In a study of 168 patients with persistent GERD symptoms despite twice-daily PPI therapy, 86 % were found symptomatic during the 24-h impedance-pH monitoring test; however, more than half of the symptomatic patients had a negative SI (e.g., symptoms did not correlate with a reflux event). Of the 69 patients with a positive SI, acid reflux was the cause of symptom in 11 % and non-acid reflux in 37 %, which was only detectable by impedance. In another multicentric study of 150 patients, a positive SI was found in association with non-acid reflux in 32 %. Thus, these studies suggest that 30–40 % of patients with persistent symptoms on PPI therapy have non-acid reflux as a cause, and this can currently only be identified with impedance testing.

24-h impedance-pH monitoring is useful to investigate patients with atypical symptoms (cough, hoarseness) of GERD [2531]. In a study of 22 patients with unexplained chronic cough who underwent impedance-pH monitoring, 30.6 % of coughing episodes were associated with reflux. Another study of 100 patients with unexplained chronic cough underwent impedance-pH monitoring. They found that chronic cough was temporally associated with a reflux event in almost 50 % of patients.
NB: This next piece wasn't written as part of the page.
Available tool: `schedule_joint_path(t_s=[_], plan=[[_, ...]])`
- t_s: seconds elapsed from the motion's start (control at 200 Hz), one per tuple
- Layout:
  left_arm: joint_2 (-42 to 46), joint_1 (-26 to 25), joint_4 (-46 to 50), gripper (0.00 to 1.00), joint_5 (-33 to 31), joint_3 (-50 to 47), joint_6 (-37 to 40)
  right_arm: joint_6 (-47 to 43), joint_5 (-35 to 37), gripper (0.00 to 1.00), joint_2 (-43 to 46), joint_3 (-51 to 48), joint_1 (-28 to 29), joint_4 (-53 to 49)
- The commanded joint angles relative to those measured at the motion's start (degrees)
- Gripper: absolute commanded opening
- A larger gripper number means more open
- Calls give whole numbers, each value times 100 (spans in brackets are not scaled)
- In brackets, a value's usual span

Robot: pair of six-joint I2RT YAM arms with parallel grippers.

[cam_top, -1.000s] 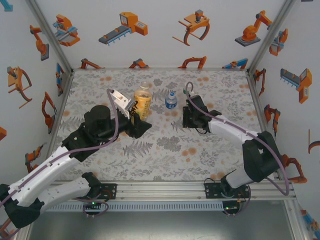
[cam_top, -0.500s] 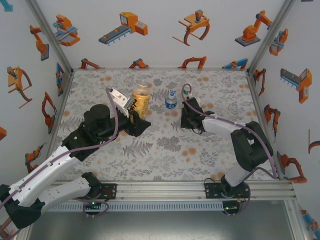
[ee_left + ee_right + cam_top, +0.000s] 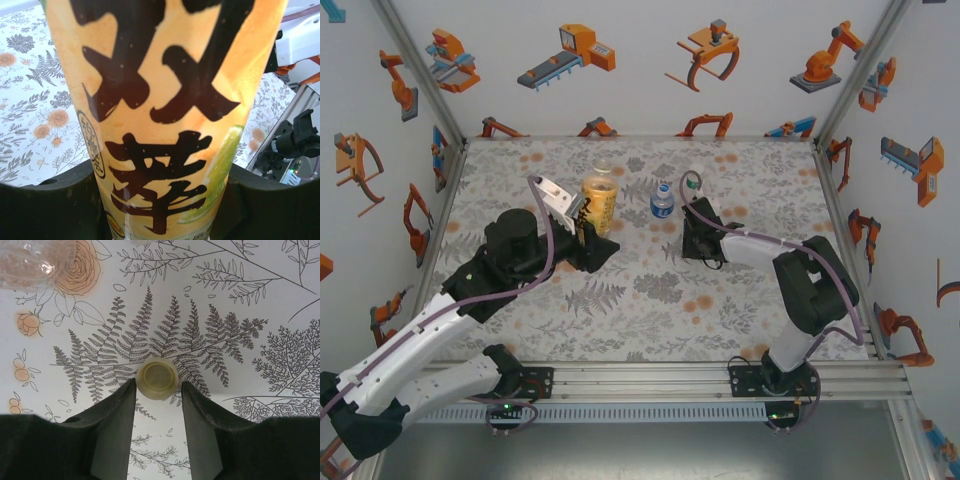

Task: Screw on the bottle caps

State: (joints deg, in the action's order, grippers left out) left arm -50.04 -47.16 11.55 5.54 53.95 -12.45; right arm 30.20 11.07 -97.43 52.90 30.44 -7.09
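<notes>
the step in hand looks like picking up a loose cap so it can go onto a bottle. the cap [image 3: 157,379], small, round and pale, lies seemingly open side up on the flowered mat of the tabletop [image 3: 650,315], a little right of the middle. the right fingers [image 3: 112,435] are spread, one on each side of the cap and just beside its rim. as far as can be seen they are not pressing it, so nothing is grasped there yet. near the cap, off to one side, sits a bit of clear crinkled plastic [image 3: 30,260], probably the foot of the small blue-labelled bottle [image 3: 662,200], which stands just left of and beyond the right wrist. the left fingers [image 3: 47,210] are clenched round the lower body of the yellow bottle [image 3: 160,100] with dark characters, holding it upright left of the middle, apart from the cap. by this reading, the next move calls for the right fingers to close squarely on the cap and lift it. they would then carry it left to the yellow bottle's neck, set it level on the thread and turn it while the left side holds the bottle steady. the label hides what is inside the yellow bottle. from above its neck looks clear and uncapped, though it is small. whether the small bottle has a cap or any drink in it cannot be told.
</notes>
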Motion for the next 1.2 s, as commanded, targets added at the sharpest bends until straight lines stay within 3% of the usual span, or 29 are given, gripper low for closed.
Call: schedule_joint_path(t_s=[0.0, 0.466, 0.771, 1.192], plan=[[98, 40, 1, 0, -59, -42, -85, 1, 76, 41, -152, 131, -38, 6], [196, 49, -36, 0, -46, -126, -135, -75, 53, 37, -111, 175, -38, -105], [349, 49, -144, 0, -286, -286, -256, -41, -223, 35, 521, 324, 134, -746], [801, 49, -361, 0, -458, -652, -509, 663, -438, 35, 1025, 232, 1592, -1659]])
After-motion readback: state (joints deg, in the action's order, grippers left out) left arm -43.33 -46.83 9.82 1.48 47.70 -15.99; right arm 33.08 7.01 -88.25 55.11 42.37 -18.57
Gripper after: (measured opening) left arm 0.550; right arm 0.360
These studies suggest that 24-h impedance-pH monitoring may diagnose GERD as a cause of chronic cough in some patients that would be missed with only pH testing.
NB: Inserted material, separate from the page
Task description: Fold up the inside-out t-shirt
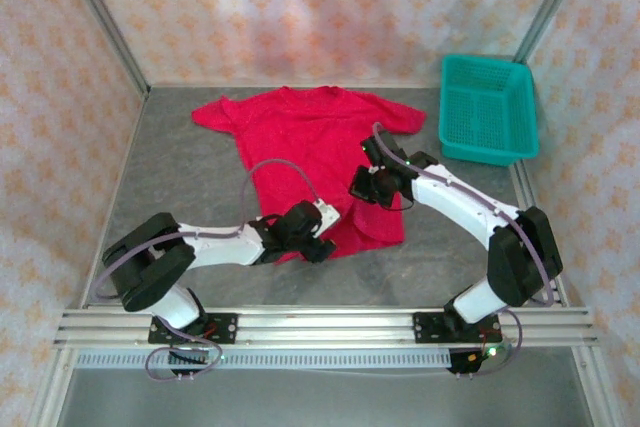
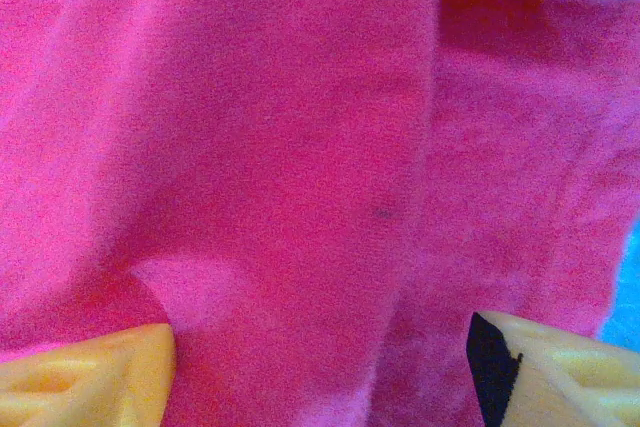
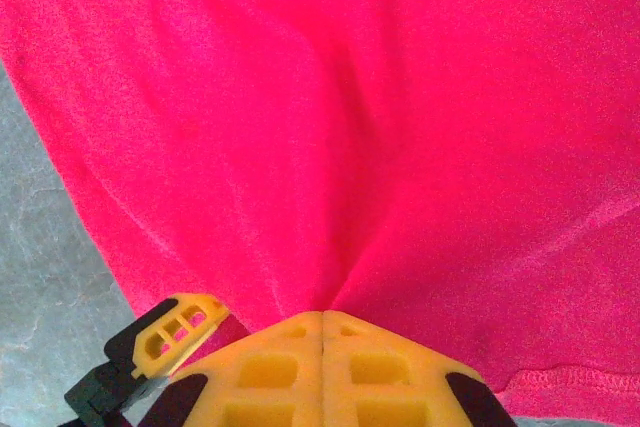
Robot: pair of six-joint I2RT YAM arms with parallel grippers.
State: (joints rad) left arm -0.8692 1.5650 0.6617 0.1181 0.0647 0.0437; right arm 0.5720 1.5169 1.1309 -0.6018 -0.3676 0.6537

Advantages of impedance-pH metry, therefore, may be summarized as:

  • Nature (liquid, gaseous or mixed), movement, and extent of reflux in the esophageal lumen can be detected

  • Efficacy of the PPI therapy can be checked

  • This technique has a higher yield in identifying patients with cough due to reflux compared to pH monitoring alone

  • Analysis of the relationship between symptoms and all types of reflux events, both acid and non-acid

However, the disadvantages include:

  • pH-impedance technique cannot estimate the volume of the refluxate

  • Costly and time-consuming procedure

  • Interpretation of non-acid reflux episodes has a high inter-observer variability

  • Automatic analysis considers only a drop of impedance of ≥ 50 % as a reflux episode; however, a drop of 49 % also can contribute to a reflux episode

  • The recordings are complex and filled with artifacts; a thorough (and time-consuming) review of the recordings, episode by episode, is still required

Conclusion

Though all patients with GERD may not need physiological testing for confirmation of abnormal gastroesophageal reflux, these tests are essential in a subset of patients. Catheter-based 24-h impedance pH monitoring scores over conventional 24-pH metry. In expert hand, 24-h pH impedance monitoring is easy to perform and analyze. These physiological tests are also useful to assess response to pharmacological and non-pharmacological treatment for GERD, when indicated.